The right relaxation technique is the one that resonates with you, fits your lifestyle, and is able to focus your mind and interrupt your everyday thoughts in order to bring about the relaxation response. In many cases, you may find that alternating or combining different techniques will keep you motivated and provide you with the best results.
The Meaning & Definition Of Relaxation
Consider your body's typical stress response:. If you tend to become angry, agitated, or keyed up under stress, you may respond best to stress relief activities that quiet you down, such as meditation, progressive muscle relaxation, deep breathing, or guided imagery.
You become stressed and forgetful. Your cortisol levels are at their maximum, which corresponds to breakdown and lousy performance the distress zone. Too much anxiety will paralyze you and make it impossible to concentrate on your work. Fight or flight is the choice most animals face when they encounter a threat. For animals, this stress response is an evolutionary advantage because it can mean the difference between life and death.
For most animals, stress is temporary: A threat emerges, they panic, they fight it or flee it, and then the stress dissipates. A side effect of human intelligence is that threats can stay on the horizon for much longer periods—potentially forever. It can handle intense bursts, but long, drawn-out, chronic stress can destroy you from within.
The science of stress is alarming. Chronic stress can weaken your immune system, upset your stomach, and make heart disease more likely. Your memory can worsen, and depression and anxiety become harder to avoid. Your response to stress can be even more dangerous. If your coping strategy is to eat junk food, for instance, you might damage your health even further whenever you get stressed. You might relax a little bit, but if your body and mind are still in stress mode, then recovery can be more difficult.
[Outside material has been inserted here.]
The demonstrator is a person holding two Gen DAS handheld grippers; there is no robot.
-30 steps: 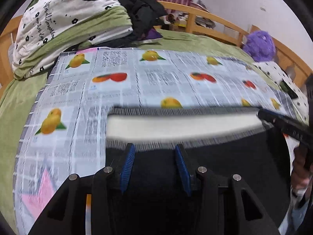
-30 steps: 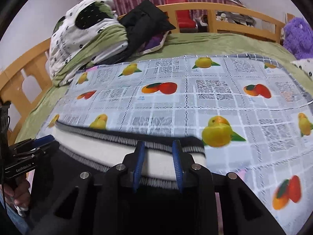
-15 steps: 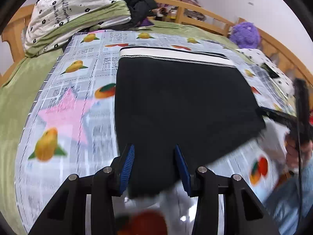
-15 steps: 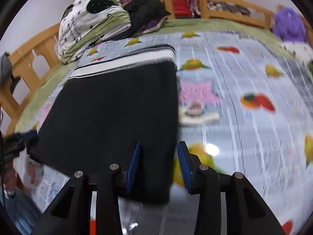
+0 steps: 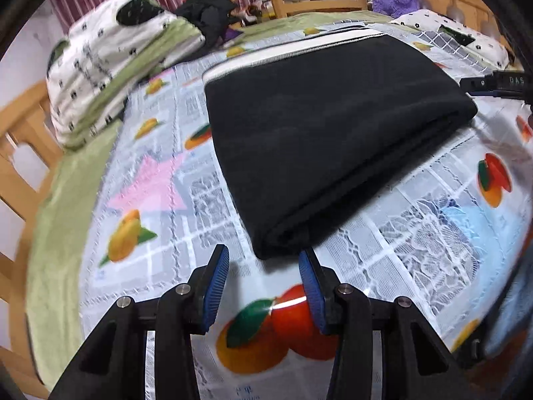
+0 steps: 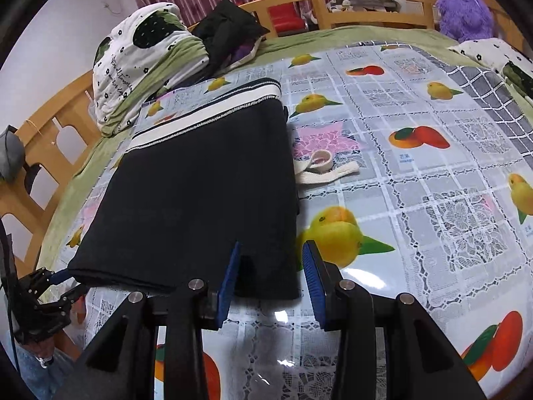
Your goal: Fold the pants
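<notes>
The black pants point(image 5: 319, 133) lie folded flat on the fruit-print cloth, white waistband point(image 5: 299, 46) at the far end. My left gripper point(image 5: 263, 286) is open and empty, just short of the near left corner of the fold. In the right wrist view the pants point(image 6: 200, 200) fill the left middle, and my right gripper point(image 6: 269, 273) is open with its jaws at the near right corner, holding nothing. A white drawstring point(image 6: 326, 170) lies beside the pants' right edge. The left gripper point(image 6: 50, 286) shows at the pants' left corner.
A fruit-print plastic cloth point(image 6: 416, 200) covers the green bed. A rolled white and green quilt point(image 6: 140, 66) and dark clothes point(image 6: 226, 33) lie at the back left. A purple plush toy point(image 6: 466, 13) sits at the back right. A wooden rail point(image 5: 20, 153) runs around.
Both grippers carried the waistband forward, laid it over the far end, then let go and drew back to the near edge. The pants now lie folded.
</notes>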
How to handle stress at work
And the long-term effects of stress can be dire. The more your stress system fires, the easier it is to trigger. Before you even encounter a stressor, your body and mind will tense up, readying itself for threats always around the corner. According to Anne Helen Petersen, burnout is fundamentally different from mere exhaustion :. Stress will tire you out; working while stressed endlessly and without resolution will lead to burnout. If stress dominates your daily life, your mental health will suffer. Josh Cohen, a psychoanalyst, writes :.
Stress goes from being a visitor to a companion. And once you normalize its presence, it hard to get away from.
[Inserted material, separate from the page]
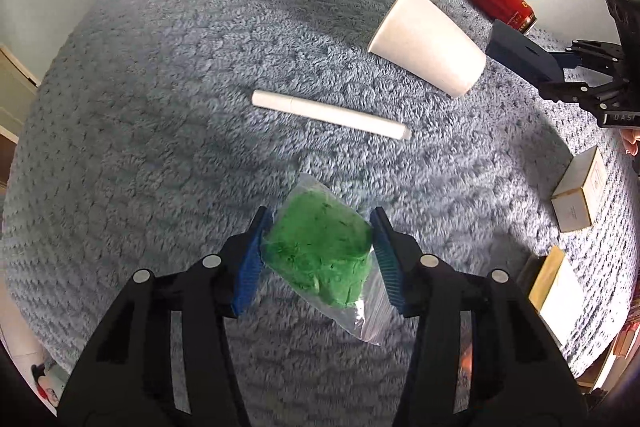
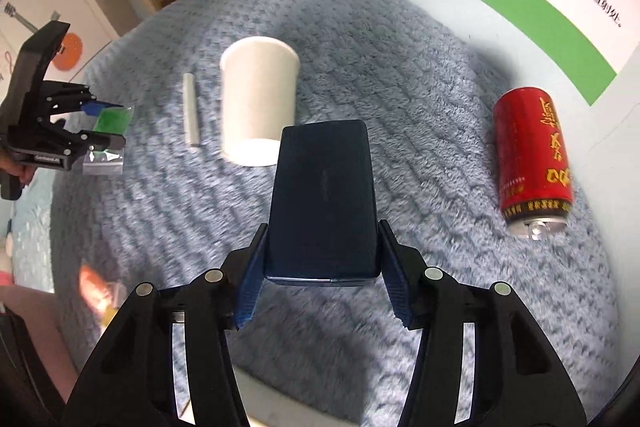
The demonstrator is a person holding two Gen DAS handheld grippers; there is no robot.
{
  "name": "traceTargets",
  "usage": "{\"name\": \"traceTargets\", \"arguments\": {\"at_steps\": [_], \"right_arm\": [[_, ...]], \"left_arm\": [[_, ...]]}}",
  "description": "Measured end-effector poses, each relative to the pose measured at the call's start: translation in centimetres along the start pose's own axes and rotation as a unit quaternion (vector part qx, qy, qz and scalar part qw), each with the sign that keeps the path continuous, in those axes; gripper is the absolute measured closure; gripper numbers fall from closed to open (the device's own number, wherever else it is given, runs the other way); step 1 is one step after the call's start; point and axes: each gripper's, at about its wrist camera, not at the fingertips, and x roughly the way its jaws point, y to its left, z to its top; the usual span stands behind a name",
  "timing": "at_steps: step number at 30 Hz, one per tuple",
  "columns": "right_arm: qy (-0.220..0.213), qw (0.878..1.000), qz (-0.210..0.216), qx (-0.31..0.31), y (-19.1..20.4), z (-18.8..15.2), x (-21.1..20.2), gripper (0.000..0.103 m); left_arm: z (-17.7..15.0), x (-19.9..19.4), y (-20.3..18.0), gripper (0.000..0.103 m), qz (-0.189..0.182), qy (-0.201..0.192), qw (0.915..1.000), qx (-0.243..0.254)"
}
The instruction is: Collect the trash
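The left fingers [image 1: 318,259] were found clenched on a clear bag [image 1: 320,259] holding a green mass, both blue pads pressed against its sides; the bag's empty tail hung free below the grip. The right fingers [image 2: 322,267] were found clenched on the near end of a dark blue box [image 2: 322,199], most of its length projecting beyond the pads. Both items were held clear of the grey blanket [image 1: 160,107].

Risks noted. The bag's film looked slick and its filling soft, so it was judged liable to deform and slide out if swung sharply. The box was gripped at one end only; a quick tilt was judged likely to lever it out of the pads. No bin was visible in either view, so the route to disposal could not be assessed.

Containers. A white paper cup [image 1: 428,41] lay on its side on the blanket near the box; its interior could not be seen, and spillage could not be excluded if it were lifted mouth-down. A red can [image 2: 532,163] lay on its side well apart from the cup, its top showing; whether anything remained inside could not be told. A white tube [image 1: 330,115] lay between bag and cup. Two small cartons [image 1: 576,195] stood at the blanket's edge, contents unknown.
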Motion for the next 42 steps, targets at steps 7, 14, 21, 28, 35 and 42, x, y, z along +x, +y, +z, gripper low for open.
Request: {"name": "traceTargets", "arguments": {"at_steps": [7,14,21,28,35,42], "right_arm": [[-0.007,0.999,0.023,-0.046,3.9,-0.2,-2.3,0.050],[-0.008,0.993,0.052,-0.110,8.4,0.4,-2.6,0.050],[-0.007,0.983,0.085,-0.160,13.5,1.4,-1.6,0.050],[-0.001,0.966,0.131,-0.223,20.4,2.9,-0.6,0.050],[0.019,0.946,0.151,-0.286,28.3,4.6,1.4,0.050],[0.038,0.927,0.174,-0.331,37.2,7.0,4.3,0.050]], "left_arm": [[-4.1,-3.4,0.7,0.055,0.017,-0.009,0.9998,-0.010],[-7.6,-5.5,1.5,0.055,0.042,-0.020,0.9979,-0.044],[-13.5,-8.3,3.5,0.055,0.071,-0.027,0.9921,-0.100],[-19.3,-10.4,6.1,0.055,0.101,-0.026,0.9833,-0.149],[-24.8,-11.5,9.7,0.055,0.110,-0.025,0.9755,-0.189],[-30.4,-12.5,15.5,0.055,0.110,-0.027,0.9644,-0.239]]}}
Chronically high levels of cortisol can actually cause your brain cells to malfunction. The ideal theory of stress management would be to find the optimal amount of stress for each person. We each have a unique stress threshold, which partly depends on our genes, personality, and life experiences. Here are several practical suggestions to reduce cortisol production and lower stress over the short and long terms.
To make stress truly manageable, you should combine these intermittent activities with regular practices that diminish all types of stress over the long term:. Chris Zaugg, for instance, co-founder of Uptick, once found an employee coming into the office at night when he felt most productive , leading to stressful, sleepless days.
Zaugg adjusted his schedule and the employee ended up happier and more productive. The Yerkes-Dodson Law helps you to see that everyone has a tipping point.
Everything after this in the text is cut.